§ **Work item**:
Only lines holding "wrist" are needed; copy each of them from the data below.

=== Section Start ===

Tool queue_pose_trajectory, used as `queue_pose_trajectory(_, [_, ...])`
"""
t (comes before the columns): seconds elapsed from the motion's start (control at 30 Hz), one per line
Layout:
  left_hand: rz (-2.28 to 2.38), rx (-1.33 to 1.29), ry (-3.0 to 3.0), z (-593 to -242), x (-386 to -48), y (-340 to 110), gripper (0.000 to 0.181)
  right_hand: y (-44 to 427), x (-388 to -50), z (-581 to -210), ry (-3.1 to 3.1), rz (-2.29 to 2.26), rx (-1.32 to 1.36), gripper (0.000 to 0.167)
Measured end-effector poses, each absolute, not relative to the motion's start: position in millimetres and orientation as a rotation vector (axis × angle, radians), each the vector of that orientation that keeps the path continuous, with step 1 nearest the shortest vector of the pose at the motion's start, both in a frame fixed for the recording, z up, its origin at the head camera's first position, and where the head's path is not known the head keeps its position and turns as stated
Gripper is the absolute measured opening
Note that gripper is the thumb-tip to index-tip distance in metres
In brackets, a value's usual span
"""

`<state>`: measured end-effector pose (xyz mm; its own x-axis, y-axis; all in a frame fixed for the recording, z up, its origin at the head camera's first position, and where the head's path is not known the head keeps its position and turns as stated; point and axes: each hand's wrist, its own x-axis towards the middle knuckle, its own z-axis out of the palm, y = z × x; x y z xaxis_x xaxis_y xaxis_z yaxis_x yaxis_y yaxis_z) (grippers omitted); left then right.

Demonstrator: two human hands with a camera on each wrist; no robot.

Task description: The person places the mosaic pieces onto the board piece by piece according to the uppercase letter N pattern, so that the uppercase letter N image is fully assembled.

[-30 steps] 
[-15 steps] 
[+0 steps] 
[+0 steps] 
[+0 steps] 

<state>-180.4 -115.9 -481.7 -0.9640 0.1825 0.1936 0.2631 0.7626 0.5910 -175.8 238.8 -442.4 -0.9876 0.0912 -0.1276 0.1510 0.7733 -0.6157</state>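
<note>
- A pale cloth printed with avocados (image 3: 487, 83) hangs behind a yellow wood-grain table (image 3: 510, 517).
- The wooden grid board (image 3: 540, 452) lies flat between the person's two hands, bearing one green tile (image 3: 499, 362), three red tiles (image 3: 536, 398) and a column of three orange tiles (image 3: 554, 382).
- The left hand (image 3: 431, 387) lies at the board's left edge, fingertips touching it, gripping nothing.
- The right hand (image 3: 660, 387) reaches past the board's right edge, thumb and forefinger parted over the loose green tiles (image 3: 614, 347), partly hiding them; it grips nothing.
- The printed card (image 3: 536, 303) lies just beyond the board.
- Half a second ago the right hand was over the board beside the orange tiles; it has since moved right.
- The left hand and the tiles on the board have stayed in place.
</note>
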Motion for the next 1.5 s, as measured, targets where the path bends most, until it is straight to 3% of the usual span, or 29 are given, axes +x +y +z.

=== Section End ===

§ **Exercise response**:
`<state>`: measured end-effector pose (xyz mm; its own x-axis, y-axis; all in a frame fixed for the recording, z up, its origin at the head camera's first position, and where the head's path is not known the head keeps its position and turns as stated; point and axes: each hand's wrist, its own x-axis towards the middle knuckle, its own z-axis out of the palm, y = z × x; x y z xaxis_x xaxis_y xaxis_z yaxis_x yaxis_y yaxis_z) (grippers omitted); left then right.
Demonstrator: two human hands with a camera on each wrist; no robot.

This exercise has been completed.